Well, have you ever heard of EPCOT? EPCOT is one of the four parks which make up Disney World in Florida which is themed around innovation, ecology and the future. It also contains an area which showcases the beauty and variety of different countries of the World. Although there are fun and entertaining rides like Spaceship Earth or Test Track, this wasn’t EPCOT’s original purpose. It was, in fact, meant to be part of a project of private government which was already planned for the surroundings of the entire theme park. Walt didn’t want this new space to be influenced by social, political and economic factors of the surroundings. His aim was to isolate his parks in order to create a proper magical kingdom, which visitors would enter, forgetting about what was happening outside.

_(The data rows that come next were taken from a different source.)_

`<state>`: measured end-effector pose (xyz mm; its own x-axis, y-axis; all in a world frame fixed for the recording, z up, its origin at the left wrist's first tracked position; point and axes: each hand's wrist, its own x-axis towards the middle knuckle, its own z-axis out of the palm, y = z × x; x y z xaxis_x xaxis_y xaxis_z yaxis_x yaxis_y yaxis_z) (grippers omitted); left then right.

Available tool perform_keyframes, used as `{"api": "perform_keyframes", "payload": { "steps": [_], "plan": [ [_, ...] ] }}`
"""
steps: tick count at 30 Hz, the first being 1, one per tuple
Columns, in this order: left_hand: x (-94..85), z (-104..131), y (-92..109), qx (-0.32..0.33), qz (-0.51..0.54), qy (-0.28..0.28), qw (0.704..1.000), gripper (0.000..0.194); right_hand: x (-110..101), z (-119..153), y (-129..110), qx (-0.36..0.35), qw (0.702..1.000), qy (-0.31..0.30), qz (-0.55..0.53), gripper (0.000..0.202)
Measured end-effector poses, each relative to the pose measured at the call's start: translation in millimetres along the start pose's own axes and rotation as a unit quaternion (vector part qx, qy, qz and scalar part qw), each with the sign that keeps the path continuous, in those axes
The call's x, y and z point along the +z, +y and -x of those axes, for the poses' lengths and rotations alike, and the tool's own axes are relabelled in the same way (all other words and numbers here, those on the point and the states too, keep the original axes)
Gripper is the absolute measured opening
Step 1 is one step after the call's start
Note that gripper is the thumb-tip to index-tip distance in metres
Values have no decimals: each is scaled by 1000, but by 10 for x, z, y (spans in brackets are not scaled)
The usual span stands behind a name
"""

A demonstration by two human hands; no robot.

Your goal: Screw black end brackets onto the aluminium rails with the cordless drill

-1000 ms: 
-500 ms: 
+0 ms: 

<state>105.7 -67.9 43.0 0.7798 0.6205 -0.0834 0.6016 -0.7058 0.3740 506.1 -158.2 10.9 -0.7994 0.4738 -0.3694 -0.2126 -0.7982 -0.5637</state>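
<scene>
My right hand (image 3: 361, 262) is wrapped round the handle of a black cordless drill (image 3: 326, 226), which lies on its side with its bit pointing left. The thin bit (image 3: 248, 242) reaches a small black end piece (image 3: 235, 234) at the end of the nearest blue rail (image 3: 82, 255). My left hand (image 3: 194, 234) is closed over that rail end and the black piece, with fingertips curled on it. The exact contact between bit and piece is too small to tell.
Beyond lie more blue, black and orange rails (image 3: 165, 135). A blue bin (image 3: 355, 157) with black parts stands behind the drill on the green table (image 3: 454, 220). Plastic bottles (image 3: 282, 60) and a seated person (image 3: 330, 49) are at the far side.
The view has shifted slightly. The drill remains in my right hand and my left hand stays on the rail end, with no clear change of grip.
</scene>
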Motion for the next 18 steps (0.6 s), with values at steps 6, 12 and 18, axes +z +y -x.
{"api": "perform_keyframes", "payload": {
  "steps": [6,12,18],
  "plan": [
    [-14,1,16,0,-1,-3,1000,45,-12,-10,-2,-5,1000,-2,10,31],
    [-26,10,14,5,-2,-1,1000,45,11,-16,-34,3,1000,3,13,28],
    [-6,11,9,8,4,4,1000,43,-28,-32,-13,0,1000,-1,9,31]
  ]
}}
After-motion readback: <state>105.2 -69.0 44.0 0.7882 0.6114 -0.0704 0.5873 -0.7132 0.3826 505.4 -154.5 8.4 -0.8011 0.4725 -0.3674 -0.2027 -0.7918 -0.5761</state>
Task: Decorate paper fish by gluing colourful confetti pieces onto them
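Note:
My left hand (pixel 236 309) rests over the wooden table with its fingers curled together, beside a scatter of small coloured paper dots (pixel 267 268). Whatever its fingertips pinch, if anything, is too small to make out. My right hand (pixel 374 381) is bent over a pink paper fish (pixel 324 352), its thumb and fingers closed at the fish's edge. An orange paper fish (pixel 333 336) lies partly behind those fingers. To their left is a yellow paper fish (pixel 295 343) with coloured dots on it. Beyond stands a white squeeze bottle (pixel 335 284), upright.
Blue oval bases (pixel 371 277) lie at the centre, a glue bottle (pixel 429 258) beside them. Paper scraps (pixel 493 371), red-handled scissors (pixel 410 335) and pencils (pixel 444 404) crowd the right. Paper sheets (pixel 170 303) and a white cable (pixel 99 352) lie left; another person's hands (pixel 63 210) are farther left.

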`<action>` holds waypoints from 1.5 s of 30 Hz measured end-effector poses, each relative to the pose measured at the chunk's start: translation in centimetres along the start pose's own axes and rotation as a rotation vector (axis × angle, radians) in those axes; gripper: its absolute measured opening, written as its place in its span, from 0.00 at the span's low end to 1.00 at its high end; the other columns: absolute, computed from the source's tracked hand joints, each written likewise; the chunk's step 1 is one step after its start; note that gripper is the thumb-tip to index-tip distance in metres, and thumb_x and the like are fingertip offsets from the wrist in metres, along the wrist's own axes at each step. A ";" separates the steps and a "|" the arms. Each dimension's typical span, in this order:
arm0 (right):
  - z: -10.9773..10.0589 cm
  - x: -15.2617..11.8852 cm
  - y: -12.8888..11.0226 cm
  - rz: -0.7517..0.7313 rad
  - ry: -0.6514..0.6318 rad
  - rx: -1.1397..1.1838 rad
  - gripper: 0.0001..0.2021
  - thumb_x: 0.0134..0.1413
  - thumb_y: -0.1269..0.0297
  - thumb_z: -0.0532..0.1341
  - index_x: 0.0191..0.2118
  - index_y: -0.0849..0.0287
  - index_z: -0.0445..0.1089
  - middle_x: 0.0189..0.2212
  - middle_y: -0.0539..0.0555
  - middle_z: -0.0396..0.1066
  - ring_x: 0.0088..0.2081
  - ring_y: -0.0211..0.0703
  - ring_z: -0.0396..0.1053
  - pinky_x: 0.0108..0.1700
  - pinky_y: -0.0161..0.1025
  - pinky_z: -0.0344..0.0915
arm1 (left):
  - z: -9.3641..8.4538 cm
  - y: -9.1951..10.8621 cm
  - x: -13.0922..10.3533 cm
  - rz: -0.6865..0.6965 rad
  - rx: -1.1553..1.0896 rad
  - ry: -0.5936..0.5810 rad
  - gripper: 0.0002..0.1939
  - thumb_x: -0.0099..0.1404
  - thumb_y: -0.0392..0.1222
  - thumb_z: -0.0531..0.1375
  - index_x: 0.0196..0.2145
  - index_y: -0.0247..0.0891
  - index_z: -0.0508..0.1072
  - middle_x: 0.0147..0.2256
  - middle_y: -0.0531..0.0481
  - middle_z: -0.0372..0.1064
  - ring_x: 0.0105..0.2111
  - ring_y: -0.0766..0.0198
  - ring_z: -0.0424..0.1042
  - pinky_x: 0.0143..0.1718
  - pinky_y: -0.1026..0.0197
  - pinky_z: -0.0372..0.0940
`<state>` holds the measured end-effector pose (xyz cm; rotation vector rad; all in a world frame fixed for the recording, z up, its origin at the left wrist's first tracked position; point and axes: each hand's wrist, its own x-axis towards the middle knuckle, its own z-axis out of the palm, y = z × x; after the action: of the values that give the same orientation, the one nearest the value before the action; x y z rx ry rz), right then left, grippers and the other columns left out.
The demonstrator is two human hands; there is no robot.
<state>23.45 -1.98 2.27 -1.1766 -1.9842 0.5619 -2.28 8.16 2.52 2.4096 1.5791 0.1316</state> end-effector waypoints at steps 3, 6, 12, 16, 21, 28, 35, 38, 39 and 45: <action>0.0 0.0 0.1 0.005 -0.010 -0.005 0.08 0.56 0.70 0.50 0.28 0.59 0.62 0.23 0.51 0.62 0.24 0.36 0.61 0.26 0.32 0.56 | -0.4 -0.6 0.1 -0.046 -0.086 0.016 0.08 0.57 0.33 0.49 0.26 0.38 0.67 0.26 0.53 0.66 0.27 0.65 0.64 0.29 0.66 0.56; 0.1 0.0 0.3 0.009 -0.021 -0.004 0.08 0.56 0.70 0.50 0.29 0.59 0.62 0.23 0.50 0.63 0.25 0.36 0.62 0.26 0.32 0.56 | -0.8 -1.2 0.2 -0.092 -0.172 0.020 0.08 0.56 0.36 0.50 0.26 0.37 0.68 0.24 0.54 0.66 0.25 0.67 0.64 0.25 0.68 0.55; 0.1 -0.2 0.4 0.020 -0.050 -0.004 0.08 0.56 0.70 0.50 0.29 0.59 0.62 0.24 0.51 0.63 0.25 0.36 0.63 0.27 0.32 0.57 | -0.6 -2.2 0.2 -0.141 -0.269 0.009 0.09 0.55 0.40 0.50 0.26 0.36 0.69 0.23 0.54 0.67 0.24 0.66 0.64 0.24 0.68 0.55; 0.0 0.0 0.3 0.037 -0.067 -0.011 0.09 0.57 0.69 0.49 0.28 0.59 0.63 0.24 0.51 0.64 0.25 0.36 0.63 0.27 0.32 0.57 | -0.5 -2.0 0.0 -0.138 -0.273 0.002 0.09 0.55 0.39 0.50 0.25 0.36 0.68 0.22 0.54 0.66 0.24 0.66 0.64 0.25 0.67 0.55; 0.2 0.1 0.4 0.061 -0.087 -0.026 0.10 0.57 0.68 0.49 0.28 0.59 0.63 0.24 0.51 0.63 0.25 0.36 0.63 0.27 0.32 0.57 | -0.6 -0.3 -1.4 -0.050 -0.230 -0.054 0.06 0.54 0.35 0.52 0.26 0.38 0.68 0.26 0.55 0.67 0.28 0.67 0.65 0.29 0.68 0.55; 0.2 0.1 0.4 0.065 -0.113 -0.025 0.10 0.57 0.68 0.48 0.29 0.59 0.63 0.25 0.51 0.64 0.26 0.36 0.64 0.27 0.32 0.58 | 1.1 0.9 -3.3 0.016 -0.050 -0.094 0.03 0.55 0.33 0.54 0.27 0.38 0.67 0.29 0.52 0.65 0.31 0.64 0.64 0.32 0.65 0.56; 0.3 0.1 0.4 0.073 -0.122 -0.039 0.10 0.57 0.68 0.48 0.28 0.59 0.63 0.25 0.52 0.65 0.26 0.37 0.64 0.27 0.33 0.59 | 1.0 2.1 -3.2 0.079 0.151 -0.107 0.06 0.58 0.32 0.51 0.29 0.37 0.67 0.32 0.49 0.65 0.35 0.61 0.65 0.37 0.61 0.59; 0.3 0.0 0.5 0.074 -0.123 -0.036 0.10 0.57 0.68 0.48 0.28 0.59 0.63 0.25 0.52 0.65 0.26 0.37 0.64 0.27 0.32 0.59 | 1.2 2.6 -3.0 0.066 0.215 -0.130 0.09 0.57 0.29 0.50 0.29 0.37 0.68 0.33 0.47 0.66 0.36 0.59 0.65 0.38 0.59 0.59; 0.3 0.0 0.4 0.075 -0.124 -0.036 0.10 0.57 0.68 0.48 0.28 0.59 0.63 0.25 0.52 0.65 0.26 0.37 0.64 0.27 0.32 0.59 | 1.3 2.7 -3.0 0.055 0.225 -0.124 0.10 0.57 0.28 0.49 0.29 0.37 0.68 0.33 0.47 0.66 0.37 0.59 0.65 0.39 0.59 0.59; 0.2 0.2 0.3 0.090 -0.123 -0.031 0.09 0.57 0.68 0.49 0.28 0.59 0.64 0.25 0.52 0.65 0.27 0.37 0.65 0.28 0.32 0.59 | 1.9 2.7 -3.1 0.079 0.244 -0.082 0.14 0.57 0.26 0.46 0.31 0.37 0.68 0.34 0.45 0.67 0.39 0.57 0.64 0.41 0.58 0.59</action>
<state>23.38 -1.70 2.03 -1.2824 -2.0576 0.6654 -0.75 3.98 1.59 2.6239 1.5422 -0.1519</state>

In order to achieve this he planned to buy acres and acres of land in the surrounding area, place dummy corporations there and connect Disney parks and hotels with private railways; in the original plan there was also supposed to be a Disney Airport. 

 

Although isolation has been mostly achieved, you have to travel through various roads after having crossed the gates before reaching the establishment. Certain details planned by Walt are not yet present but there is a monorail that connects various areas of the site. Within Disney’s world of imagination, EPCOT was a utopia; a Brave New World in which people lived in smart houses, would move on technologically advanced means of transportation and would never retire. EPCOT would be a separate state and have a different political orientation, different taxation and have a dome-like climate control system. Disney World can be said to be a separate town which benefits from the privilege of bending US regulations, but the extent to which Disney wanted it to be is far from what it is now.

 

Certainly, Disney had plans other than creating an exposition-type park filled with attractions. It is not as futuristic as it would have been in the 1960s, but we can’t underestimate the revolutionary character of the idea and the relevance of it.

This community would have been one of the greatest innovations the world had ever seen. If it had been fully accomplished whilst Walt Disney was alive, who knows where we would be now?